TAPPER: Jelani, now that your volume, your microphone is working, what did you think?

JELANI COBB, WRITER, "THE NEW YORKER": Yes, I think the same. You know, when we look at the bigger picture here, this is kind of part of a longer trajectory that the prosecution has had. It seems that they put a long arc in laying out their argument, but you've been able to see in the last two days them bring together the points they want to make about just what they believe happened that night. I think bringing in this hoodie right now is a reminder of who Trayvon Martin was as a person and the connection to action you know, everything we saw with people going out wearing hoodies in public in protest, and so on.

TAPPER: Cheney Mason, you know something about high-profile cases in Florida. How do you think the defense is doing in general over the last week or so?

CHENEY MASON, CASEY ANTHONY'S DEFENSE ATTORNEY: I think they're doing a very good job with what they have. I would be a little concerned about all of the inconsistent statements that keep coming out, the product of letting Mr. Zimmerman talk and go on TV shows. That's not something I would support. I think that's likely to hurt him. Going back to the hoodie, I would be interested in what meaningful forensics there were. Is there gunshot residue?

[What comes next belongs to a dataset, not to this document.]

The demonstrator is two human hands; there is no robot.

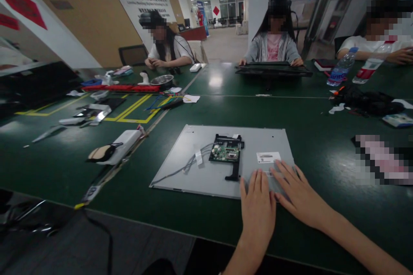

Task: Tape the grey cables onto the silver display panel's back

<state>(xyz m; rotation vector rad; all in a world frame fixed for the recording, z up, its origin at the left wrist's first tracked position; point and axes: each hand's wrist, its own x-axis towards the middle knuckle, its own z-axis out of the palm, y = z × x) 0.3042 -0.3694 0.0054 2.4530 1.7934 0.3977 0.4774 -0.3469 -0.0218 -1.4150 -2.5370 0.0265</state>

Is there stippling on the outside of the hoodie that can give the forensic experts the ability to say with a certain amount of precision just exactly how far away the gun was when he was shot? You've got different stories about the victim being right on stop or sitting up, and that's bothersome to me.

I would want to pin it down and know just exactly. Was the gun shot from one inch away, or a contact wound or from 8 or 10 inches away? That can be determined by test-firing and determining the pattern of discharge of the gun powder.

TAPPER: Jelani, only about 15 seconds left. I want your thought on today, whether or not you think that the prosecution continues to have a difficult time with its case, as many commentators seem to suggest they are.

COBB: I think so. The one important thing that came out today was the absence of his finger prints or DNA on that weapon, which raises the question of whether or not Trayvon Martin even knew that George Zimmerman had a gun.

TAPPER: All right, thank you so much. That's it for THE LEAD. I'm Jake Tapper. I turn you over to Wolf Blitzer in "THE SITUATION ROOM." Thank you so much.